Description of the task
Instruction for the data below: set down exactly the lines from the line with "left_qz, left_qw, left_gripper" to the line with "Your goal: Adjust", inclusive, and no others.

Items listed in a dataset:
····················
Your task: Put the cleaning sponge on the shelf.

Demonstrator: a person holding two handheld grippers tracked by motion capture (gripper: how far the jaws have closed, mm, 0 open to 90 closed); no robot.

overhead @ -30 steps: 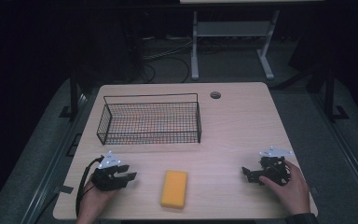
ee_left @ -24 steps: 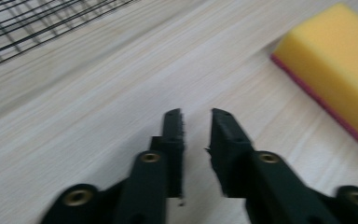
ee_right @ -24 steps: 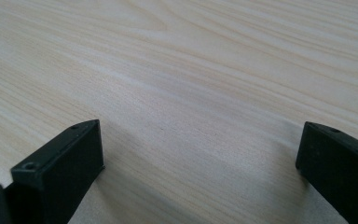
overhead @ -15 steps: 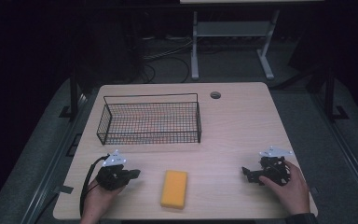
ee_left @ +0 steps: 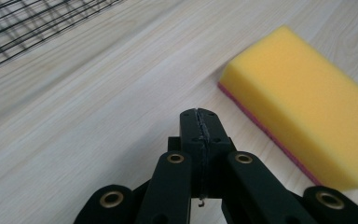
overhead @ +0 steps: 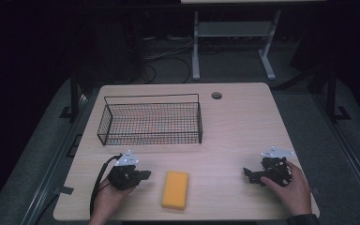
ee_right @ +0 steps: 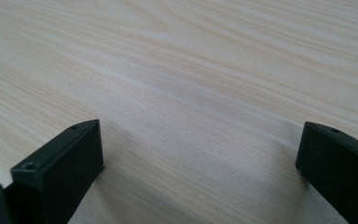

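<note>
Shifted toward the yellow sponge (overhead: 175,189) with left gripper (overhead: 143,175) pressed together on nothing, right gripper (overhead: 247,173) spread over bare table (overhead: 243,126); sponge just ahead-right of the left tips, likely light, soft, squashy, best pinched across its long sides.

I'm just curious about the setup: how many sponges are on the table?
1. The yellow sponge lies flat on the table near the front edge, between the two hands and in front of the wire basket, which looks empty.
</note>
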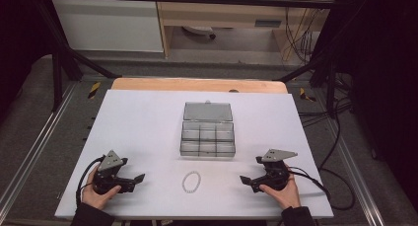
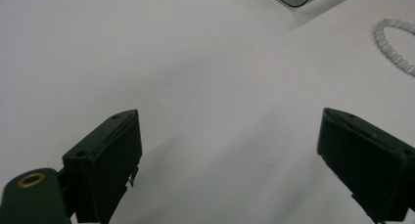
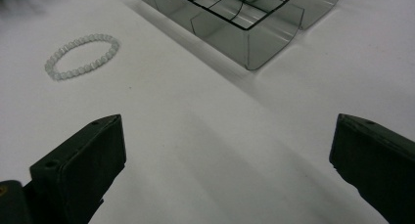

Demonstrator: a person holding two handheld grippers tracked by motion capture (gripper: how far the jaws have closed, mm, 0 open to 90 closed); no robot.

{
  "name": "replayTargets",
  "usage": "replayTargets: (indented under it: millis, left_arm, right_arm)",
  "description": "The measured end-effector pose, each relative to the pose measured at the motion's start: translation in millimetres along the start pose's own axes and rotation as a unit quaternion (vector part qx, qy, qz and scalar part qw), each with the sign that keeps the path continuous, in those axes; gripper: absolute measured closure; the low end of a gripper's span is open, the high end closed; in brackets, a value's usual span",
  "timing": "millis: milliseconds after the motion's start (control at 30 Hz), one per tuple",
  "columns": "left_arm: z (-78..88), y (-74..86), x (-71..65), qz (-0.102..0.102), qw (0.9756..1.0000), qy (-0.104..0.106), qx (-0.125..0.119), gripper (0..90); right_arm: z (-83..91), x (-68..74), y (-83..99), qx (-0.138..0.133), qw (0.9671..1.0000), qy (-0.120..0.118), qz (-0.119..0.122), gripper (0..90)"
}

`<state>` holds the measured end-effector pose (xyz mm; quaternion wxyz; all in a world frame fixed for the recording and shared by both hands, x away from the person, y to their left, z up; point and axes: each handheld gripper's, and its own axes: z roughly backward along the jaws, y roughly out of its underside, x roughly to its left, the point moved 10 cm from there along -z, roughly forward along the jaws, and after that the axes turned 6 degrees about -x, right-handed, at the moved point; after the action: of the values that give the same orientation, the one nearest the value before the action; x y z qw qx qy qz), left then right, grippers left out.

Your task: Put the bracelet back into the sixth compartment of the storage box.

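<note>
White table (image 1: pixel 148 117), pale bead bracelet (image 1: pixel 191 181) lying flat near the front edge, about midway between the two grippers and just in front of the clear plastic box (image 1: pixel 207 140), apart from it. Box sits mid-table with its lid folded back flat behind it; compartments look empty as far as can be told. Likely job: bracelet into a compartment. Risks, as a guess: the bracelet is a loose, low loop, so jaws coming in too high would close on nothing, and jaws scraping the surface could push the beads along instead of catching them; pinching one side only may let the loop swing and snag on a divider or the front wall; a knock from the jaws could slide the light box. The two grippers could also crowd each other if both go for the middle. Left gripper (image 1: pixel 132 181) rests on the table at the near left, jaws wide apart, nothing between them, aimed toward the bracelet (image 2: pixel 394 44). Right gripper (image 1: pixel 249 180) at the near right, jaws likewise spread wide and empty, with the bracelet (image 3: pixel 81 56) and the box (image 3: pixel 235 23) ahead.
</note>
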<state>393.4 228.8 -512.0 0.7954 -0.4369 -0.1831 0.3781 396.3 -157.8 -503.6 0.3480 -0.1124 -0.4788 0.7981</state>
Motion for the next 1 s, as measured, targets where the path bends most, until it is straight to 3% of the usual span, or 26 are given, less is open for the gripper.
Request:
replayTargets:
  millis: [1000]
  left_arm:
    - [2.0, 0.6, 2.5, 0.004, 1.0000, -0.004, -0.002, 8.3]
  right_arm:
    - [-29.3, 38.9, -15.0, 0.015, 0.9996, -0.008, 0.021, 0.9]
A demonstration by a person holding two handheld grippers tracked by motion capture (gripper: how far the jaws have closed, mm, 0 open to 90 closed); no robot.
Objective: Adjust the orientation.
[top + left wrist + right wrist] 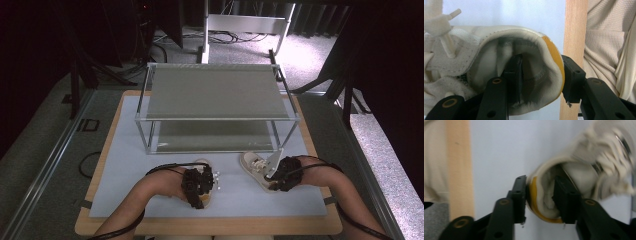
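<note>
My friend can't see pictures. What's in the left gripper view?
A cream sneaker with a yellow heel tab lies on a pale mat, and the left claw pinches its heel collar, one black jaw inside the shoe and one outside. Beside it run the table's wooden edge and a person's cream knit sleeve.

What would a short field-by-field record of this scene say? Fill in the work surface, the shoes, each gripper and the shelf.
surface: pale mat on a wooden board
left shoe: cream, heel clamped by left gripper, one jaw inside
right shoe: cream, heel between the jaws of right gripper, pads pressing
shelf: two-tier metal rack behind the shoes, both tiers bare
</note>
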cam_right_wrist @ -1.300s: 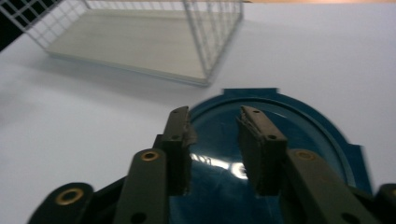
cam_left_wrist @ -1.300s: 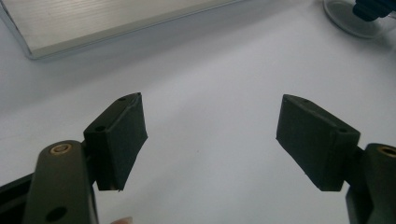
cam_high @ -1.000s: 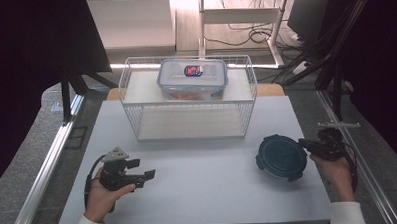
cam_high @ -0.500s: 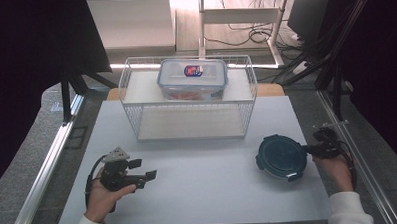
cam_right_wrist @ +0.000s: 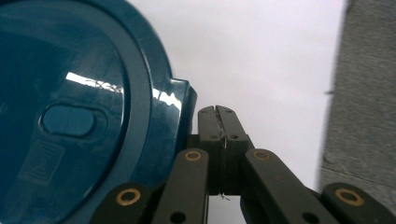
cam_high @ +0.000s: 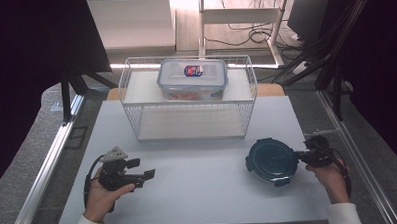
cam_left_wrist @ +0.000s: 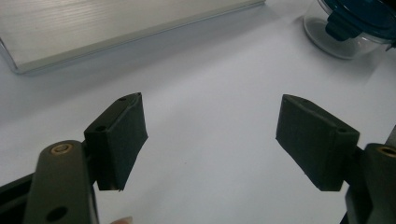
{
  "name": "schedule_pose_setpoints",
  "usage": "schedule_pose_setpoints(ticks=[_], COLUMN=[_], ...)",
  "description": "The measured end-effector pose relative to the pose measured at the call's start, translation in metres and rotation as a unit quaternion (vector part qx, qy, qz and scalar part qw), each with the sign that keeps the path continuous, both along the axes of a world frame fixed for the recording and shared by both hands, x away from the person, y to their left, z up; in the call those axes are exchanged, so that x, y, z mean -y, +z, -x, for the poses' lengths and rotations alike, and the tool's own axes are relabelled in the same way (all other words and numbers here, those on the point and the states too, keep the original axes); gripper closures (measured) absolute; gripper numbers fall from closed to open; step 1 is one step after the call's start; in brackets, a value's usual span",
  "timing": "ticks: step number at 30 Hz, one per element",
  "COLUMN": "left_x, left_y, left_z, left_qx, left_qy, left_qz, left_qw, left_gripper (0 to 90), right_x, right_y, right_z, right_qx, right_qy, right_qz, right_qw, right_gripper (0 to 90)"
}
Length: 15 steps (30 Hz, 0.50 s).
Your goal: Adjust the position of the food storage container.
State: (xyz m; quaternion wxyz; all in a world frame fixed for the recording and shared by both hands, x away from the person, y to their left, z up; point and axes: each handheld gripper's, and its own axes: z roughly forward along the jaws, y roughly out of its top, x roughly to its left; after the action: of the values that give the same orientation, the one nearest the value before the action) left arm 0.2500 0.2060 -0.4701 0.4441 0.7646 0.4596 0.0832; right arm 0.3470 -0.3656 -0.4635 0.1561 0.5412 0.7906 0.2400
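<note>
- Container [cam_high: 272, 161]: round, clear body with a dark teal lid, standing on the white worktop [cam_high: 199, 187] at your right front, well clear of the wire basket [cam_high: 188, 100].
- Lid: seated on the container; one latch tab projects at the right rim, seen close in the right gripper view [cam_right_wrist: 180, 107].
- Your right hand-held gripper [cam_high: 308, 155]: jaws fully closed, pad against pad, with nothing between them. The tips sit just beside the latch tab at the container's right edge; whether they touch it cannot be told.
- Your left hand-held gripper [cam_high: 146, 175]: jaws stand wide apart and hold nothing. It rests low over the worktop at your left front, pointing right, well apart from the container.
- Left gripper view: bare worktop lies between the two pads [cam_left_wrist: 116, 140], and the container [cam_left_wrist: 350, 28] shows far off at the upper right.
- Wire basket: stands at the back of the worktop. A rectangular lidded box [cam_high: 193, 79] with a clear body and a label on top rests on it.
</note>
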Motion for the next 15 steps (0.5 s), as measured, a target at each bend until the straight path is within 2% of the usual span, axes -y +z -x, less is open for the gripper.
schedule_pose_setpoints(ticks=[3, 10, 15], left_x=[0.0, 0.0, 0.0], left_y=[0.002, 0.002, 0.002], left_z=[0.0, 0.0, 0.0], left_qx=[0.006, 0.002, 0.007], left_qy=[0.002, 0.008, 0.013], left_qz=[0.0, -0.003, -0.005], left_qw=[1.0, 1.0, 0.9999], left_gripper=[24.3, 24.5, 25.1], right_x=[-0.007, -0.029, -0.041], right_y=[-0.001, -0.002, 0.003], right_z=[0.009, 0.029, 0.037], right_qx=[-0.003, -0.003, 0.004], right_qy=[0.007, 0.018, 0.028], right_qz=[-0.012, 0.004, -0.001], right_qw=[0.9999, 0.9998, 0.9996], right_gripper=[89.2, 89.2, 89.2])
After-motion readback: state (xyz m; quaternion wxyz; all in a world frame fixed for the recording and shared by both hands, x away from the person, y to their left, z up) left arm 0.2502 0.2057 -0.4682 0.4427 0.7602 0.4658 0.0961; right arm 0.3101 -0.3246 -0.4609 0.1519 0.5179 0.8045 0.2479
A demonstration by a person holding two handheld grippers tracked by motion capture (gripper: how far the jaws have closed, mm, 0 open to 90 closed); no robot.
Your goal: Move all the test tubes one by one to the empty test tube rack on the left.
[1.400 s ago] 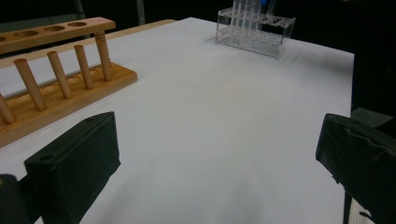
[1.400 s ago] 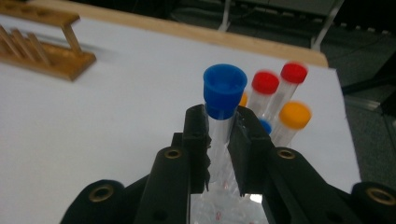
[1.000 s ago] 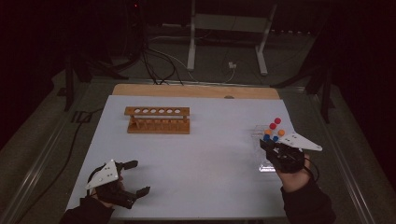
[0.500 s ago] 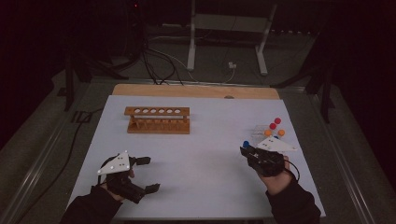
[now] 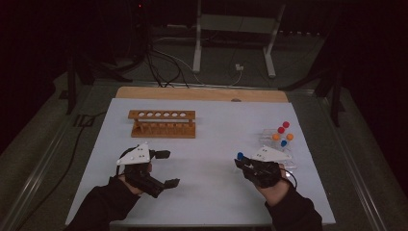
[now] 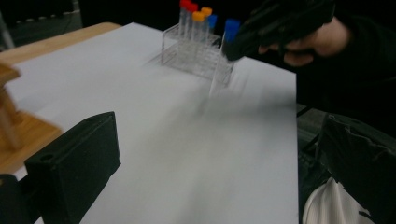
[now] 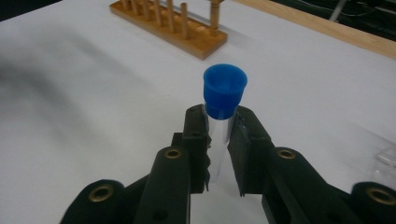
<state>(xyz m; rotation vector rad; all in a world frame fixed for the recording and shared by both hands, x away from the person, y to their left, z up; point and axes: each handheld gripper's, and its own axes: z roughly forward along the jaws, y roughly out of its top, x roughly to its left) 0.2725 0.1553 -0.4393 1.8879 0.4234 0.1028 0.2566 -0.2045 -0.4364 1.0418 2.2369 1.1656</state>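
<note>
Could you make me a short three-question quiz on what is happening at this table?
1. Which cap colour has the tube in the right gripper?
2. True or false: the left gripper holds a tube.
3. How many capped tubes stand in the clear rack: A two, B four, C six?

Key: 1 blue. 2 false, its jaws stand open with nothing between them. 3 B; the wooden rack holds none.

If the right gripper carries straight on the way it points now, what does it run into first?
Probably the wooden rack. The right gripper, shut on the blue-capped tube, points across bare white table toward the rack's end. Depth is hard to judge, so it may pass just beside it.
</note>
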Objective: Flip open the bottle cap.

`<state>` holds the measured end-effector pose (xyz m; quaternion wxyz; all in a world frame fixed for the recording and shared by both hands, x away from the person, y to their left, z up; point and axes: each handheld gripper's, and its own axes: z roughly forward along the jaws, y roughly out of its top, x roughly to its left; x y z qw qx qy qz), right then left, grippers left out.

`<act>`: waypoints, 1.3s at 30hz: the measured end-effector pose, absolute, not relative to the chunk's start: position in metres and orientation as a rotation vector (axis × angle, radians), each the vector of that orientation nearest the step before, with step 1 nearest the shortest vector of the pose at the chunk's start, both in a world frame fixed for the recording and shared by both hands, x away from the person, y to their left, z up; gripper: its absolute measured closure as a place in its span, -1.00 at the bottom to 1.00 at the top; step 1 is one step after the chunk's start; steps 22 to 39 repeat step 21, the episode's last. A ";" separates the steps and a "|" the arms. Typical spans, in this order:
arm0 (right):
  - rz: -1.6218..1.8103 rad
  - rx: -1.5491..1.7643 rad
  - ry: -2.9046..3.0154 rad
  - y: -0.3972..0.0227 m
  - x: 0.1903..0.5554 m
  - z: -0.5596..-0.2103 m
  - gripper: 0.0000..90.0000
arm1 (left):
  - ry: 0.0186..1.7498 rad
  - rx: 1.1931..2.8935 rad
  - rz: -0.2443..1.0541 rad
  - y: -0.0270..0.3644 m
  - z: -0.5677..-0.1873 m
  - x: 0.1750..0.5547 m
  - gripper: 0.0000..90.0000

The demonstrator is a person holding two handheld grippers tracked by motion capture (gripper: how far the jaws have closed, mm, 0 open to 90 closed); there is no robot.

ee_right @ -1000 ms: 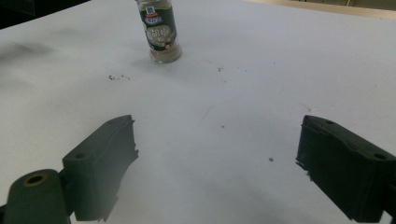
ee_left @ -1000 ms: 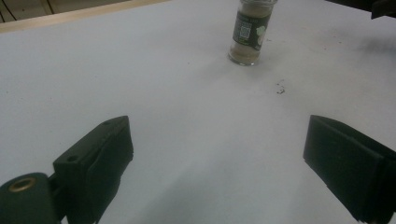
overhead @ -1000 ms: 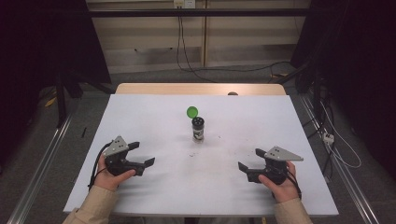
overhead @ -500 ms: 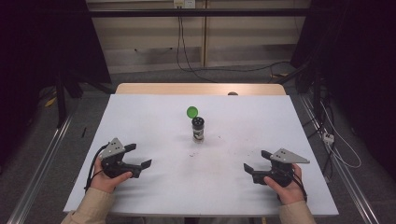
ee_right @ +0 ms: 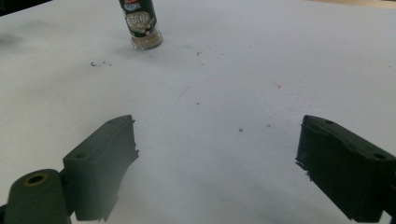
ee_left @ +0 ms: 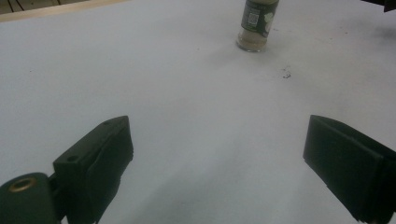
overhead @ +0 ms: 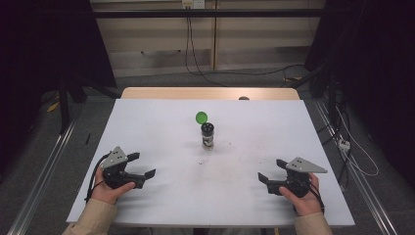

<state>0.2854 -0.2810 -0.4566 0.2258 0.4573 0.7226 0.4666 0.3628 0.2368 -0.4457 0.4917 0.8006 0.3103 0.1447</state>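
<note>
Spice jar of clear glass with flipped-up green lid (overhead: 207,134) stands untouched mid-tabletop (overhead: 161,122); nearer the person, left hand-held gripper (overhead: 142,167) and right hand-held gripper (overhead: 269,171) flank it, jaws wide, empty, grasp not yet begun.

— What colours are on the spice jar (overhead: 208,135)?
— A bright green flip lid (overhead: 201,117), a dark label with pale print, and beige powder at the bottom.
— And the bench (overhead: 161,122)?
— White on top, with a few dark specks (overhead: 202,161) near the jar. Both grippers have black fingers (ee_left: 95,161).
</note>
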 end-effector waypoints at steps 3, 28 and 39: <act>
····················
Task answer
  "COLUMN": "left_x, left_y, left_z, left_qx, left_qy, left_qz, left_qw, left_gripper (0 to 90), right_x, right_y, right_z, right_qx, right_qy, right_qz, right_qw, right_gripper (0 to 90)"
}
Length: 15 steps (30 Hz, 0.50 s).
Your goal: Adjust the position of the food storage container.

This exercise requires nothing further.